- [WHAT IS NEEDED]: Beginning at the line containing "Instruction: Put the", restate each line of the listing below word for word until the last one has been given.

- [DATA EXTRACT]:
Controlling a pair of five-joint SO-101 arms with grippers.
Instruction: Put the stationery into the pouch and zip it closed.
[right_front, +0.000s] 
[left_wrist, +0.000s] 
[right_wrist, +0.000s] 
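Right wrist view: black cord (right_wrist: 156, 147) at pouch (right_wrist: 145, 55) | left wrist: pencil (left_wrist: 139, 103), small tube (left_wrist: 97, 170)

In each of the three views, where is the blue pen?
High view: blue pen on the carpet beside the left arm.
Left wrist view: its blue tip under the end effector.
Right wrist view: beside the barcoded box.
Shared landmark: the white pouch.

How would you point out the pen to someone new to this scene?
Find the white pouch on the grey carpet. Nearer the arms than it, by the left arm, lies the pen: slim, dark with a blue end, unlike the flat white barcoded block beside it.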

- [TASK RESPONSE]:
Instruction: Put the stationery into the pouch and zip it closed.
[right_front, +0.000s] 
[left_wrist, +0.000s] 
[right_wrist, +0.000s] 
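Right wrist view: black cord (right_wrist: 156, 147) at pouch (right_wrist: 145, 55) | left wrist: pencil (left_wrist: 139, 103), small tube (left_wrist: 97, 170)

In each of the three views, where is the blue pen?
High view: blue pen on the carpet beside the left arm.
Left wrist view: its blue tip under the end effector.
Right wrist view: beside the barcoded box.
Shared landmark: the white pouch.

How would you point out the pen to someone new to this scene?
Find the white pouch on the grey carpet. Nearer the arms than it, by the left arm, lies the pen: slim, dark with a blue end, unlike the flat white barcoded block beside it.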

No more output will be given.